Memphis
- Proportion: 3:5
- Adopted: July 1963
- Design: A field divided into three parts—in red, white, and blue—with their intersection overlaid by the Memphis city seal, and the white portion's outer edge angled from one half of the flag's length down to one third of the flag's length
- Designed by: Albert Mallory III
- Use: Variant flag (1963–1969)

= Flag of Memphis, Tennessee =

American municipal flag

The flag of Memphis, Tennessee, was designed by Albert Mallory III, then a student at the Memphis Academy of Arts, and was formally adopted by the city commission in July 1963. The flag was updated in 1967 to its current form, when a new city seal design by Alfred Lewis Aydelott was adopted by the city government, as it transitioned to a mayor-council form of government.

==Design==
The flag consists of a field divided into three main parts, in red, white, and blue; with the city's seal depicted in gold with black detailing and positioned at the intersection of the three colors. The white portion of the flag, along the hoist, has an angled edge toward the fly that narrows as it proceeds downward; the progression starts from the top near the halfway point of the flag's length, angling downward to approximately one third of the flag's length.

==Symbolism==
Colors in the flag are emblematic of the three states represented in the Memphis metropolitan area—red for Tennessee, white for Arkansas, and blue for Mississippi—with the angled edge of the white portion representing the angle of the Mississippi River.
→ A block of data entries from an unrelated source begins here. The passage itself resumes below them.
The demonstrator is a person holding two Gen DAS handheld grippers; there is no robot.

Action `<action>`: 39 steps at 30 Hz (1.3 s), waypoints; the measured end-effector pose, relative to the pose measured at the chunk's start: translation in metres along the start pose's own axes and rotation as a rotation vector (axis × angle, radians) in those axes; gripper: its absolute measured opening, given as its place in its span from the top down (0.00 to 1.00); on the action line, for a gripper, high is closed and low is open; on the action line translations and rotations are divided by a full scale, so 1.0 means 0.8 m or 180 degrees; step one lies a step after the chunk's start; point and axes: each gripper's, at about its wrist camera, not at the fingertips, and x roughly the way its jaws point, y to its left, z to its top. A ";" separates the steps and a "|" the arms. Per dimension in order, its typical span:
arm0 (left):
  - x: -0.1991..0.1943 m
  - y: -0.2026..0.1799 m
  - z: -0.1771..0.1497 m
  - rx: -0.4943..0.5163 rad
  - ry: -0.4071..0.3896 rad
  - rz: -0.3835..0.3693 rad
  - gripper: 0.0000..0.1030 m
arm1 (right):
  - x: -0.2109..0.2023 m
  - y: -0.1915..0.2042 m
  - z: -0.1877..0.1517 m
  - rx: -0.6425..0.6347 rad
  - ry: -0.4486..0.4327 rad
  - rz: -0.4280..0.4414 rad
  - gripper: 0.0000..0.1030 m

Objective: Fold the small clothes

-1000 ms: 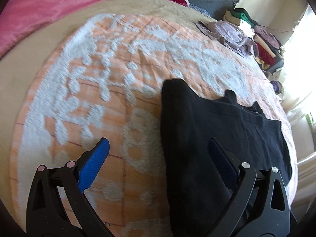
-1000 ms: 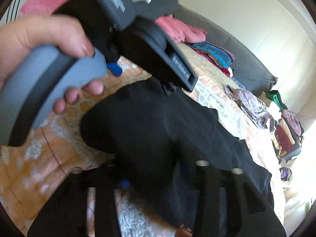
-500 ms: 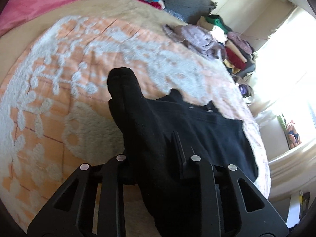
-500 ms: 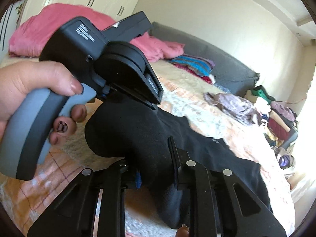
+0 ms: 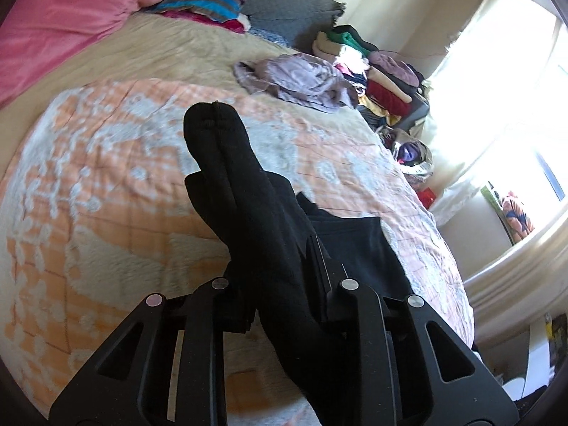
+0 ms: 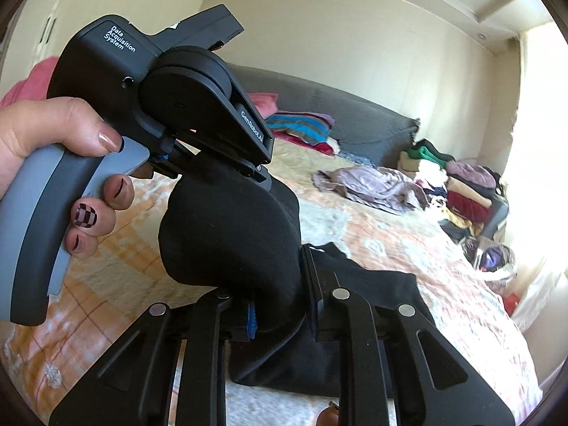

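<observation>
Now both tongs were clamped on black garment (image 5: 248,213): left gripper (image 5: 280,284) on one bunched edge, right gripper (image 6: 273,301) on another. Left jaws had just been closing, from wide open over flat cloth to pinched on it; right jaws had been closing too. Gripped edge was raised off orange patterned blanket (image 5: 106,177), far part of garment left lying on it at right. Fold-over judged begun, not yet laid down. Lilac clothing heap (image 5: 298,78) was seen well apart, far side.
</observation>
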 end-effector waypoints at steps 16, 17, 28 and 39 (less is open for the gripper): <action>0.049 -0.083 0.009 0.0322 0.0173 -0.0041 0.84 | -0.005 -0.079 -0.021 0.0554 0.0079 -0.0137 0.83; 0.053 -0.088 0.008 0.0332 0.0197 -0.0049 0.84 | -0.006 -0.079 -0.024 0.0589 0.0096 -0.0140 0.83; 0.114 -0.121 -0.003 0.0473 0.0483 -0.0043 0.82 | 0.010 -0.117 -0.060 0.1076 0.0406 -0.0076 0.83; 0.159 -0.147 -0.011 0.0581 0.0702 -0.0033 0.75 | 0.015 -0.134 -0.082 0.1398 0.0585 -0.0055 0.84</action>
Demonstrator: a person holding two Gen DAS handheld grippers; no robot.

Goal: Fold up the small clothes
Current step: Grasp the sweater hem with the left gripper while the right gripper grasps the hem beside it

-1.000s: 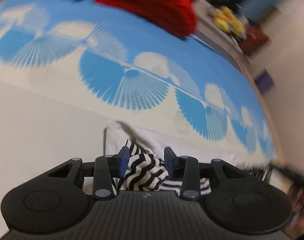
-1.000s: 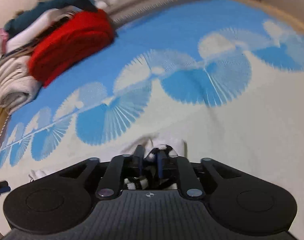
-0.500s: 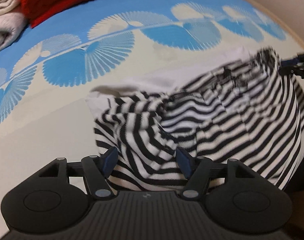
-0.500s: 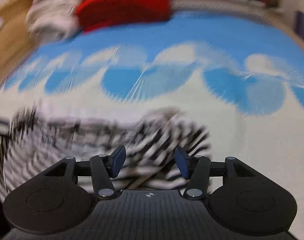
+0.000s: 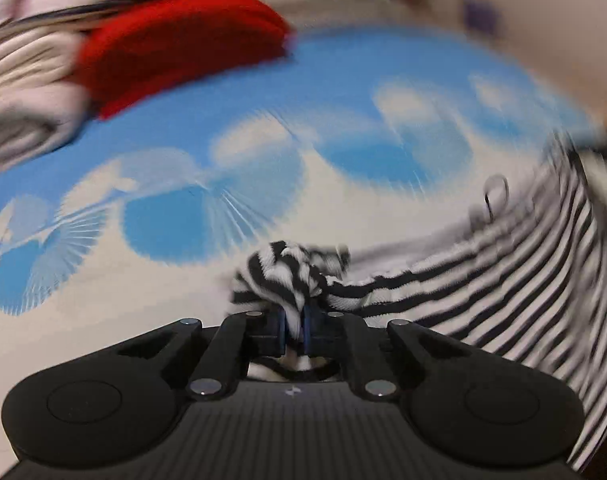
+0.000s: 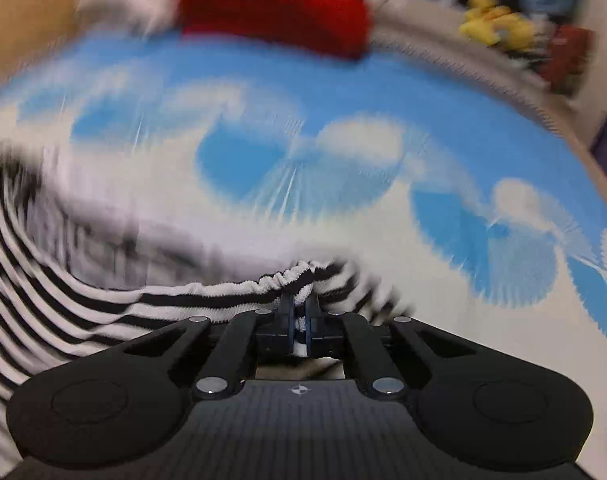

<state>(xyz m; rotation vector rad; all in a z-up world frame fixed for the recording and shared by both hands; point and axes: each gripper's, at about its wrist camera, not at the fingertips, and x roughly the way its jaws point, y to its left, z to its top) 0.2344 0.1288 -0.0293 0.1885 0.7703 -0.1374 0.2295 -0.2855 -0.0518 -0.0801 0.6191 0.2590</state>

The flag is double-faced per the municipal code, allowing the city seal to be properly viewed from either side. The black lettering and artwork in the common city seal depiction differs with the city's municipal code, which stipulates the detailing should be in white. Another variant of the flag, seen from the flag's adoption until the city's sesquicentennial in 1969, disregarded the ordinance's instruction for an angled right edge of the white portion of the flag.